TASK DIRECTIONS - The answer must consist only of the lines in the records below from the line with "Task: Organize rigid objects" to the line with "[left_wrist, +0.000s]", both included, copied word for word with every picture left out.

LISTED RECORDS -
• • •
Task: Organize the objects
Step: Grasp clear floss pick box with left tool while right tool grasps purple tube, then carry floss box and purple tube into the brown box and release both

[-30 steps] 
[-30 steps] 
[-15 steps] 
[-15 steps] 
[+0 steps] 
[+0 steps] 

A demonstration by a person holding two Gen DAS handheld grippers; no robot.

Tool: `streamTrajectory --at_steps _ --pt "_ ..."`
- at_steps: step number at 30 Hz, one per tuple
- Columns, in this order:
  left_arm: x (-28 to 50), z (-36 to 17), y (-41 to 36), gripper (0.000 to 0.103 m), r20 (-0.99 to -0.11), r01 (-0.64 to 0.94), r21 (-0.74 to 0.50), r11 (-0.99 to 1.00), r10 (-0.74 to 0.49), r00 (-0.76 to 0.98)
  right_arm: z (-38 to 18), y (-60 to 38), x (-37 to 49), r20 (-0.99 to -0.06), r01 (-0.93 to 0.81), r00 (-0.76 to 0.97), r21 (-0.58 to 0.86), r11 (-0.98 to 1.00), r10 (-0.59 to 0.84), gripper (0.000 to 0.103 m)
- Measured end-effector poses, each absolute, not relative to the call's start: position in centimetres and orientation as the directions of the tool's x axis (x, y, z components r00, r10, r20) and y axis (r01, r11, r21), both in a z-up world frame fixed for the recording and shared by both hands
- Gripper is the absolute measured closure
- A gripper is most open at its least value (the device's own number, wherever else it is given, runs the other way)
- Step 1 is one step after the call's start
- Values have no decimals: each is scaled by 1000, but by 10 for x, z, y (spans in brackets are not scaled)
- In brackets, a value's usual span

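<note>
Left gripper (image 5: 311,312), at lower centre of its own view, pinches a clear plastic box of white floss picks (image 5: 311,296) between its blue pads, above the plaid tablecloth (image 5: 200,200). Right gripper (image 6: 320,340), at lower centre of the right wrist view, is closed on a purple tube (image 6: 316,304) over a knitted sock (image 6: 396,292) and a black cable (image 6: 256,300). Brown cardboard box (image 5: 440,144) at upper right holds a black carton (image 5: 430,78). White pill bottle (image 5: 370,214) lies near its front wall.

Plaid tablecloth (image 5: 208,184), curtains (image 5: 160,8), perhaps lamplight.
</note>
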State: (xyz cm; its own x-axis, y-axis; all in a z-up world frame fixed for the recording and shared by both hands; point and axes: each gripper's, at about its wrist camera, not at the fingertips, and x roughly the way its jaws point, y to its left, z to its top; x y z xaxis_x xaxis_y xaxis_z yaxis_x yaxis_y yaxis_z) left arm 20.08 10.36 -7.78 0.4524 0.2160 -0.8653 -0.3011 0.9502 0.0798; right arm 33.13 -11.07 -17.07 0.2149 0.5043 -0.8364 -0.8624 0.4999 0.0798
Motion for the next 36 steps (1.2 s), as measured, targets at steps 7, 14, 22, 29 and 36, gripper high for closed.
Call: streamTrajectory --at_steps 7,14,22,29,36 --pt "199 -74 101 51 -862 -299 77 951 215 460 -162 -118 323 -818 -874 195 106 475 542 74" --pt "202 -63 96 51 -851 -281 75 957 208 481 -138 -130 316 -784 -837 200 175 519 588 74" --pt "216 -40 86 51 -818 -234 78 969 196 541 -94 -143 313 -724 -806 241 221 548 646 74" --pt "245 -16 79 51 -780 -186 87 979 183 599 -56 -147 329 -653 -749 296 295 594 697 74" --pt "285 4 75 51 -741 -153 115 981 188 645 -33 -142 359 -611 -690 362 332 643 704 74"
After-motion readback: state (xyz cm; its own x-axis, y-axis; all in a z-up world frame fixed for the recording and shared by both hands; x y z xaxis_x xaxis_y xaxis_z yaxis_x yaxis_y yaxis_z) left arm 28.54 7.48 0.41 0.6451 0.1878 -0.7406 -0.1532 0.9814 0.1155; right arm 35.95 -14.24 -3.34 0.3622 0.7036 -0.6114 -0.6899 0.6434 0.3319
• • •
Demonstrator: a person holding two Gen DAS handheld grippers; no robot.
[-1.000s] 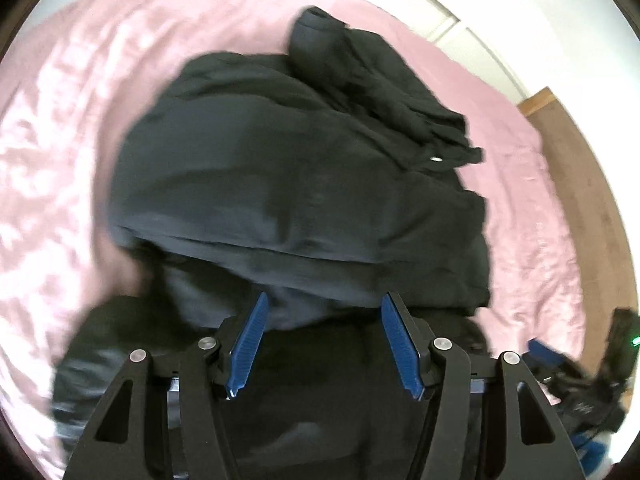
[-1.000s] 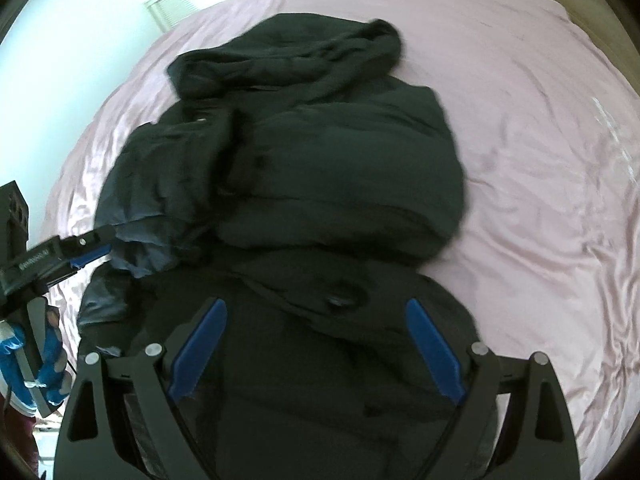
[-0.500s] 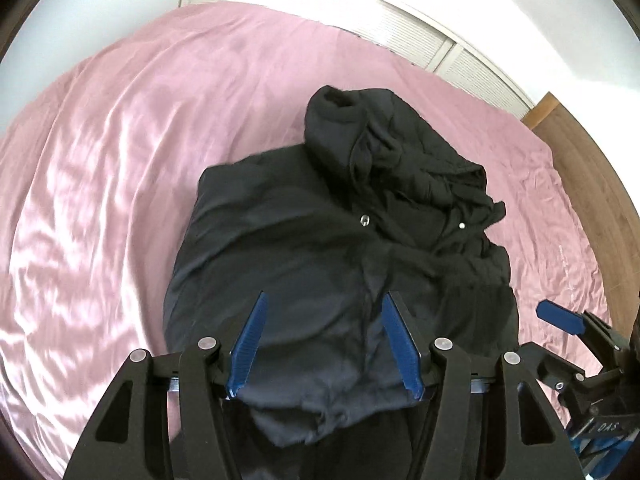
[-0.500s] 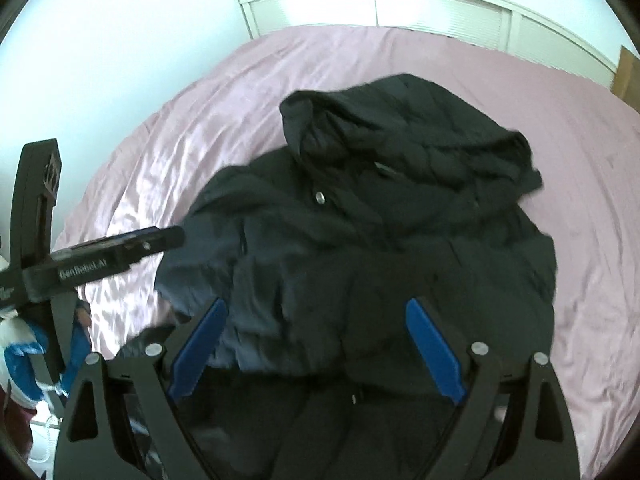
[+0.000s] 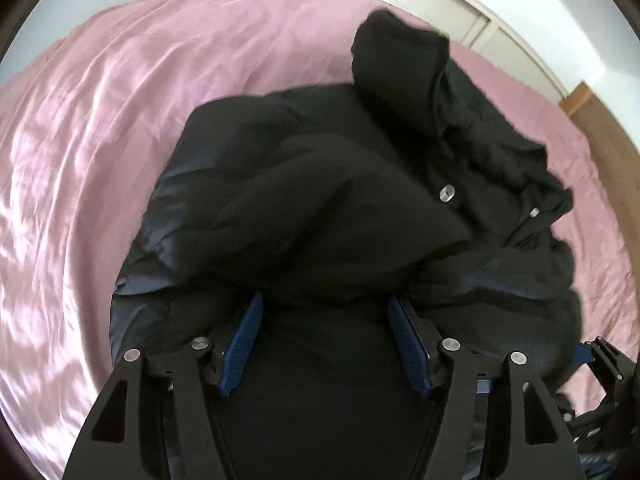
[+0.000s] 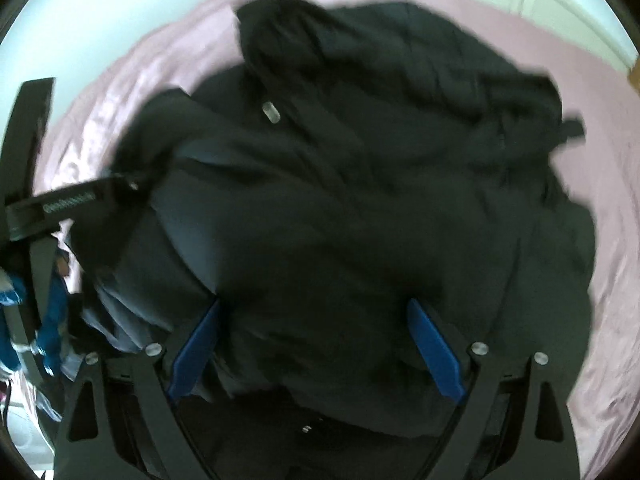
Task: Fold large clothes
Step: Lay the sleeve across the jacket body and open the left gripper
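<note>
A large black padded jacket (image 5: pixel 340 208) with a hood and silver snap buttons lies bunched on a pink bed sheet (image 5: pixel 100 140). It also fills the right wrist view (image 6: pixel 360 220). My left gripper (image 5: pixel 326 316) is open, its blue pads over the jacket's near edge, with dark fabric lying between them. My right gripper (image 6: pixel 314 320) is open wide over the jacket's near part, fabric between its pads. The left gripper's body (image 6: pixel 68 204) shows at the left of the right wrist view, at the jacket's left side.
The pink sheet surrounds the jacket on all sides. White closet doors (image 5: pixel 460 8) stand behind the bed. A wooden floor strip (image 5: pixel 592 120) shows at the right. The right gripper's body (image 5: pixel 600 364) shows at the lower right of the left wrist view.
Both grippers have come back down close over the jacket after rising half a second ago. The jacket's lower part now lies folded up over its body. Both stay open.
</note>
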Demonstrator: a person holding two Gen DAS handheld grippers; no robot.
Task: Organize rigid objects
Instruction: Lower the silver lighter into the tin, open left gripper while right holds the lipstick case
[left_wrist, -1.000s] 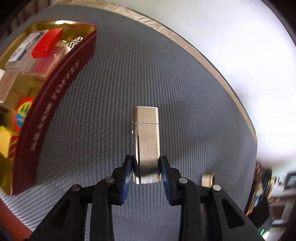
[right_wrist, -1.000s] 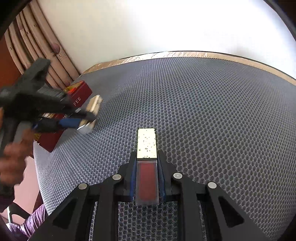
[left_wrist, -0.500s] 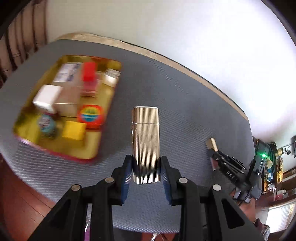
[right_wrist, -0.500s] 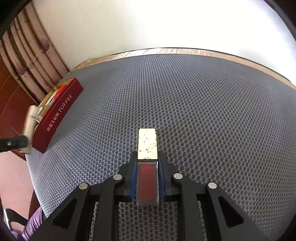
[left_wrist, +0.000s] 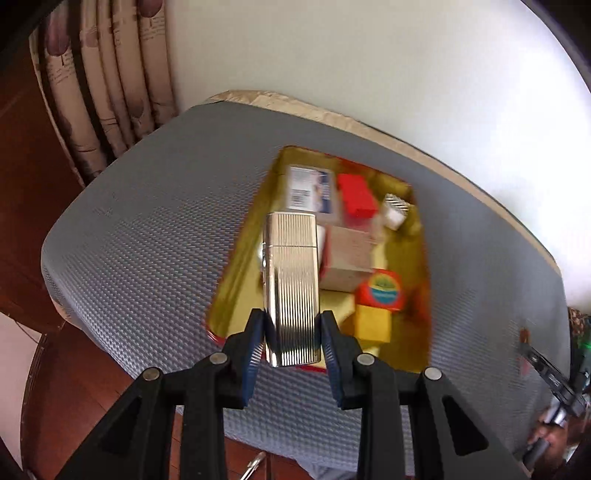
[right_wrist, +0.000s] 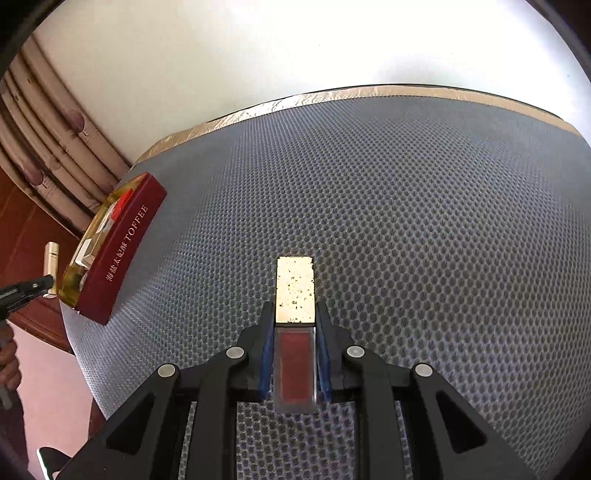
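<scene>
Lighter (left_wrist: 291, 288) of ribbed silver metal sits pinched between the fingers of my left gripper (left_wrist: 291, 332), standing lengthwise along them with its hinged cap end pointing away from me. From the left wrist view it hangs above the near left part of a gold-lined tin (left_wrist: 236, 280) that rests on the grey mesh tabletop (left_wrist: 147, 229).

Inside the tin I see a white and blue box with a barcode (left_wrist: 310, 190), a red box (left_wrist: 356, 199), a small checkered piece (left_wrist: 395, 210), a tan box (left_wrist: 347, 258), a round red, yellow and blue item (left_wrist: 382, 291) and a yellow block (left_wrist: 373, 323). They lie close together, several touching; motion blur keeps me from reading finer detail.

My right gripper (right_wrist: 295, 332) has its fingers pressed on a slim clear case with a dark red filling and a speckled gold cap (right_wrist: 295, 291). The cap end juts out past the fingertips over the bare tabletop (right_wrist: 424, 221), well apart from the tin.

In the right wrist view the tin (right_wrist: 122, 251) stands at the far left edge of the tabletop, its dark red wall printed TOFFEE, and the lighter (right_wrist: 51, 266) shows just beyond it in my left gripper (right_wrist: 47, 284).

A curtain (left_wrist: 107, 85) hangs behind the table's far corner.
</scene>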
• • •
ANSWER FOR THE TASK -
Task: Organize rigid objects
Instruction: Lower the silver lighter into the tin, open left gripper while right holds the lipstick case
[left_wrist, -1.000s] 
[right_wrist, -1.000s] 
[left_wrist, -0.500s] 
[right_wrist, -0.500s] 
[left_wrist, +0.000s] 

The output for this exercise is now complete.